The Graduates tells the story of four male friends fresh out of high school and heading out to party during Senior Week in Ocean City, Maryland. It’s the perfect setup for a lot of getting drunk and carrying on and cruising for losses of virginity in all forms and in all the wrong places. But Gielen says he wanted the movie to start in familiar territory and then let the movie and characters grow.
And grow they do. The movie opens with the four pals being gathered up by an older brother as they prepare to hit the road. Jokes abound, all of them about booze and easy women and even a crude gay joke (pretty much required by the genre). Never fear though, the movie quickly leaves such clichés behind in favor of a more interesting and sophisticated look at the fears and frustrations and insecurities lurking just behind the pursuit of booze and easy women – and the motivations for telling such jokes in the first place.
There is a terrific scene during a party that neatly illustrates Gielen’s approach. The central character Ben (aptly played by Rob Bradford) is trying to dodge kisses by an overly boozed-up party girl. When she finally connects, she vomits in his mouth. His disgust would typically be the punch line in raunchier incarnations of the genre, but, here, Gielen twists the situation into a tender moment between the girl and her comforting brother. Ben’s face is a typographic map of conflicting emotions as he overhears their conversation.
The Graduates was made for a paltry $95,000 and it is a little rough around the ears because of it. The many party scenes have that impoverished quality of always being framed in tight shots and having the same six or eight people always standing in the background, but this sort of obvious shoestring resourcefulness also has its charms. And the cast is filled out by actors who look a few too many years older than their characters in the way one finds in B-movies like Rock ‘n’ Roll High School.
But, when the cast is as good as this, it really doesn’t matter. I was surprised by how well everyone fares actually. I’ve never seen a movie made on such a shoestring before where every actor is at least adequate and a few are downright memorable. I’d really like to single out two for special mention.
Laurel Reese is very affecting as the female lead Megs. She’s natural. The camera loves her. It’s sincerely a great little movie moment when she tries her first cigarette or when she cracks a smile after making Ben’s love interest jealous.
And Josh Adam Davis is simply a revelation as Josh, Ben’s older brother. I had that constant, nagging, “I know I’ve seen him before” feeling while watching his every move. He was reminding me of Jason Segel’s Sydney Fife from I Love You, Man and Matthew McConaughey’s David Wooderson from Dazed and Confused – in very good ways. Josh and Megs are two of the film’s most complex characters. Reese and Davis are two actors now firmly on my radar.

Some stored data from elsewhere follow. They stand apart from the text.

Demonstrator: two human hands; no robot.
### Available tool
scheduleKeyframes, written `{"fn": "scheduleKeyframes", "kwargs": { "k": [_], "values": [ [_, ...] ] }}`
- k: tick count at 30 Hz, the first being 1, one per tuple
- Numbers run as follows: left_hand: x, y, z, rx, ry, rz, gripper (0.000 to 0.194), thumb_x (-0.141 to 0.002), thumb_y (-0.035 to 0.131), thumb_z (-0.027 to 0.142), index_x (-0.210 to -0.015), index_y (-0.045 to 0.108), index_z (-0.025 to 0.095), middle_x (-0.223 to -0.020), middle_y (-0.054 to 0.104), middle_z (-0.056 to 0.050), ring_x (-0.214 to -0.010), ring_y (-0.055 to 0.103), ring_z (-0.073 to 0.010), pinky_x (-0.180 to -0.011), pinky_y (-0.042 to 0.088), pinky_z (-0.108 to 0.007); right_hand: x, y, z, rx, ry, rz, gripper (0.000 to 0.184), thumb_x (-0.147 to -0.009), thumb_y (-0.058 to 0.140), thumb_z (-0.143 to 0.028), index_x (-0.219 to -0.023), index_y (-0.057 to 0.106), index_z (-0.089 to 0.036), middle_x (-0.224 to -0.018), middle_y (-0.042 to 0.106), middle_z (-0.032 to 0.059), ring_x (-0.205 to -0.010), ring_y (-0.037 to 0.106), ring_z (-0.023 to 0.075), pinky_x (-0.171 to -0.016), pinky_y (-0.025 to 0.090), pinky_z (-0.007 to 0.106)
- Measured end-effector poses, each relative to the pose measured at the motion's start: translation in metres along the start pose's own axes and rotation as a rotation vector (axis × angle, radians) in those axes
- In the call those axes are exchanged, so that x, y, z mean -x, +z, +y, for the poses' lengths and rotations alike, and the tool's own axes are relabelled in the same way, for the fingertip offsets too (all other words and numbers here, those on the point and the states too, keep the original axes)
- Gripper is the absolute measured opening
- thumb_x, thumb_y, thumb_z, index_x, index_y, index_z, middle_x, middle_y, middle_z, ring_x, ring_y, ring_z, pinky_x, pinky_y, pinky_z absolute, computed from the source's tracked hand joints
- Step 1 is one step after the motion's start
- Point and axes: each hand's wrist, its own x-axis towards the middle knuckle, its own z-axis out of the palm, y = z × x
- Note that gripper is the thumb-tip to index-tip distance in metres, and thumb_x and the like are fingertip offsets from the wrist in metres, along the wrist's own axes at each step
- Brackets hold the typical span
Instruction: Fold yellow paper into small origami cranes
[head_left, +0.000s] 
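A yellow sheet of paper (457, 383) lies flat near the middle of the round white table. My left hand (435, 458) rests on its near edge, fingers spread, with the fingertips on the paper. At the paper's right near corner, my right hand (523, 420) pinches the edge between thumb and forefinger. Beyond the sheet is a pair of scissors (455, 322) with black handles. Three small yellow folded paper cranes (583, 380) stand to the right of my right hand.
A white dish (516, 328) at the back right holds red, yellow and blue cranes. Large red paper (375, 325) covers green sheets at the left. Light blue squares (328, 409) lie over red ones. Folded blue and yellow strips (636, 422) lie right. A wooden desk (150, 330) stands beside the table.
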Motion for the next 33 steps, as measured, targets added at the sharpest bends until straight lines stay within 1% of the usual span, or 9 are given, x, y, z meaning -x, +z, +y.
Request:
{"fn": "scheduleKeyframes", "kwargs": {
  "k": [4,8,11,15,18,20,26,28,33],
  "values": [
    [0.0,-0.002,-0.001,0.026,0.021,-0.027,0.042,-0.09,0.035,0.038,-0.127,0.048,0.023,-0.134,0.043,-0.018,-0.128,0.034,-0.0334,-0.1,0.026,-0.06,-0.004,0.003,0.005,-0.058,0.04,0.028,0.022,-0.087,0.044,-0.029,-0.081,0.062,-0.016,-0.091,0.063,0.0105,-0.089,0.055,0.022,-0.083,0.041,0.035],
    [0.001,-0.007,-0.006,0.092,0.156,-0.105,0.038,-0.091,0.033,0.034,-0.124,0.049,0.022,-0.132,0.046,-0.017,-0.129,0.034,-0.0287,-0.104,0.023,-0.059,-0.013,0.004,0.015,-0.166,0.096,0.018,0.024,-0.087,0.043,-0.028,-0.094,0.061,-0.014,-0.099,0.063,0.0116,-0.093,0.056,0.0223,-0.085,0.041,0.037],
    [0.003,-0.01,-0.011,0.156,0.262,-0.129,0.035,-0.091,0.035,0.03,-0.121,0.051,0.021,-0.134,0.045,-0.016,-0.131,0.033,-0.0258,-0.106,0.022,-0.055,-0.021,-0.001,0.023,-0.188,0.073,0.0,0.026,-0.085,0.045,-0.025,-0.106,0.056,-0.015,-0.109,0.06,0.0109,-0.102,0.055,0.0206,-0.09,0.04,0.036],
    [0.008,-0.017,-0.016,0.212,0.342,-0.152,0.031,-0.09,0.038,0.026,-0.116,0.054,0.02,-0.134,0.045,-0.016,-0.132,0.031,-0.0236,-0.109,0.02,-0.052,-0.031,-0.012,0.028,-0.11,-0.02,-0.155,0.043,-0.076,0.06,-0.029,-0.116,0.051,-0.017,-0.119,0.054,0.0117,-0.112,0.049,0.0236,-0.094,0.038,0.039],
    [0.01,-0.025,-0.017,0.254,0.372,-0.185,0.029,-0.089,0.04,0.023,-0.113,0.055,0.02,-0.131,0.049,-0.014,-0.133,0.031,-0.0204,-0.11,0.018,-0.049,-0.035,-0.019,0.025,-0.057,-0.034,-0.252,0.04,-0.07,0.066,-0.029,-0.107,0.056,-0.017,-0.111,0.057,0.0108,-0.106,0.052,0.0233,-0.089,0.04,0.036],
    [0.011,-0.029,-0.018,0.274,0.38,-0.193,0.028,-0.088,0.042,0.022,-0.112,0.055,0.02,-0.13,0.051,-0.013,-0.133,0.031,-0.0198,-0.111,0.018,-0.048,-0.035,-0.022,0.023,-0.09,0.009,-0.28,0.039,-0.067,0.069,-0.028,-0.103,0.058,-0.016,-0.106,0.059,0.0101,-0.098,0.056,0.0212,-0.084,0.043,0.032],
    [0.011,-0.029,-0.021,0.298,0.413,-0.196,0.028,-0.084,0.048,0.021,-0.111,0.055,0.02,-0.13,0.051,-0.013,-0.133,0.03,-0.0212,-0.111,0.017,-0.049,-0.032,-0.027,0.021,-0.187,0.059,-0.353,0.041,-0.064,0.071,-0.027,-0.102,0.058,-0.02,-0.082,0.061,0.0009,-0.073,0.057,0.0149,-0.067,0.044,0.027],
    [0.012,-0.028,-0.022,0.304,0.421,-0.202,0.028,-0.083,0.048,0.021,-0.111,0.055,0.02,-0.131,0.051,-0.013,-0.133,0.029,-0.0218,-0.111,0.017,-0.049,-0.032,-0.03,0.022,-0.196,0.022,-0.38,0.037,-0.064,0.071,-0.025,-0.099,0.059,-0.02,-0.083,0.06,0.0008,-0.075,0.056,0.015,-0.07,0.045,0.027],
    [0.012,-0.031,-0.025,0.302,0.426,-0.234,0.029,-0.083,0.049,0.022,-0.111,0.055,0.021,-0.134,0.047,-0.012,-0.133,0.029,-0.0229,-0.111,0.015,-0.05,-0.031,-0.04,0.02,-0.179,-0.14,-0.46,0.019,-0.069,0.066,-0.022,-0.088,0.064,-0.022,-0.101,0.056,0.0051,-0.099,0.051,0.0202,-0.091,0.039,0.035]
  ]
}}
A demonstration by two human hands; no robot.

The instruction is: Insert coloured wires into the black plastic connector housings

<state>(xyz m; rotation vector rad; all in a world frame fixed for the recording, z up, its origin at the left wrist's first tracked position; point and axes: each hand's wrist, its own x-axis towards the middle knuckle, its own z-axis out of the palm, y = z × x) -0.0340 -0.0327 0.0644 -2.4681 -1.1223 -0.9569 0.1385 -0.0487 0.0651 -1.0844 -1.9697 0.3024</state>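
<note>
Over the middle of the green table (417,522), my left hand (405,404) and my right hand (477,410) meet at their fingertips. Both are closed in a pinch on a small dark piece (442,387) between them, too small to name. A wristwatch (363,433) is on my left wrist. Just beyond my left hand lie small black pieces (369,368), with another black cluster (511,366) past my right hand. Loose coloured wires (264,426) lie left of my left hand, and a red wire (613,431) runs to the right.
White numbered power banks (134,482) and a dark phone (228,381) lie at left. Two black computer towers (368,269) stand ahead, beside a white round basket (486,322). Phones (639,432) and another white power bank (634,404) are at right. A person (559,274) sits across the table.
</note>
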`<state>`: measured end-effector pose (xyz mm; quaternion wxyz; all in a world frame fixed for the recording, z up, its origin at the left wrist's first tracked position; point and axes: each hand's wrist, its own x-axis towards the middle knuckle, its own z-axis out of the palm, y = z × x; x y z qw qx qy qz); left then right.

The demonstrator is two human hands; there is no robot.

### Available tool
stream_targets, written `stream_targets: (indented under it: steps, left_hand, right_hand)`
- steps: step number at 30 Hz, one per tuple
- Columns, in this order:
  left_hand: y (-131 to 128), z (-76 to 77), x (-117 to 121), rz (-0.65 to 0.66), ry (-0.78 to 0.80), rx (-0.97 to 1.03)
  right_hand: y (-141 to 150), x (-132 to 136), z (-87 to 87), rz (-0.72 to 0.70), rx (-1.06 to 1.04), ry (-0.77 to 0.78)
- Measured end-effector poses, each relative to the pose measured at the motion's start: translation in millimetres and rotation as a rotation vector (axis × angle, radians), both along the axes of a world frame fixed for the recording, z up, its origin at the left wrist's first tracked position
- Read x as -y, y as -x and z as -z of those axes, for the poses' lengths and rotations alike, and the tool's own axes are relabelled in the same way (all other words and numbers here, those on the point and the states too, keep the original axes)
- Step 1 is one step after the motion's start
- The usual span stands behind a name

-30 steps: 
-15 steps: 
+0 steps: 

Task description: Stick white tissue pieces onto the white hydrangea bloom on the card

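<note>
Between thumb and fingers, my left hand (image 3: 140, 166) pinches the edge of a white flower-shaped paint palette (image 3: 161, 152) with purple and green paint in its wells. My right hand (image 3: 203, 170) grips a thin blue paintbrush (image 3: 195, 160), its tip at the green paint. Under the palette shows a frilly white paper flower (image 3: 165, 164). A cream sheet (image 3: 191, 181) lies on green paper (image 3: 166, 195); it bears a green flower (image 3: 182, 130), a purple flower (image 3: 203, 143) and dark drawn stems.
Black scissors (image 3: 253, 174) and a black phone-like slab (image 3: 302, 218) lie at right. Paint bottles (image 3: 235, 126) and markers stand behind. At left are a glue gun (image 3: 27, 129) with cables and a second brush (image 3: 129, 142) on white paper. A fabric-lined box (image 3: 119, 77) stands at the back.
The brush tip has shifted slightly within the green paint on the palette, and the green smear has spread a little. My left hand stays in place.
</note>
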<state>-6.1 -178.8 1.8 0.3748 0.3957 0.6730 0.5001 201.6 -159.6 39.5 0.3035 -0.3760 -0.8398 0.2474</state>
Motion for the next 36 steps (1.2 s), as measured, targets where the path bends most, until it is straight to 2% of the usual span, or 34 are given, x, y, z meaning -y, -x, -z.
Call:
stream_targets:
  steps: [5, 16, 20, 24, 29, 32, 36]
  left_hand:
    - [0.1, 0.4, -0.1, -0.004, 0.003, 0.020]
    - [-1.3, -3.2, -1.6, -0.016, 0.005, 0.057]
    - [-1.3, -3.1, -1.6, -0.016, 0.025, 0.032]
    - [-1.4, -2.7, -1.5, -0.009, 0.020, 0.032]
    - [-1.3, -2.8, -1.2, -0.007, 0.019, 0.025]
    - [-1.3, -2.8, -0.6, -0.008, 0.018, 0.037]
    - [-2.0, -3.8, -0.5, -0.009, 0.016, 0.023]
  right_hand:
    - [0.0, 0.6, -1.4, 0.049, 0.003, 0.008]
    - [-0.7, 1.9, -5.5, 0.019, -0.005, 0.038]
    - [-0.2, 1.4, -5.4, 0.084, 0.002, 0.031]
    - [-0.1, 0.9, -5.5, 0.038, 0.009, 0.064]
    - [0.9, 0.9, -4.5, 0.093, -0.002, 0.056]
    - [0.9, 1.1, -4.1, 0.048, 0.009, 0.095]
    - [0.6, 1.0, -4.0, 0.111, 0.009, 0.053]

The marketing for The Graduates is a bit off. I was expecting something cheap and raucous like Porky’s, but instead got something classier, more like Adventureland. Gielen has a great understanding of genre and knows how to twist it and play with it and re-shape it. All the partying and drinking and trying to get laid are here as they should be in a “male coming of age sex comedy,” but they merely act as springboards, allowing the characters to take flight a bit before plunging into deeper waters.
Ultimately, what one fondly remembers after the lights come up is a collection of enjoyably distinctive characters, each finding his or her own – sometimes surprising – way to come of age.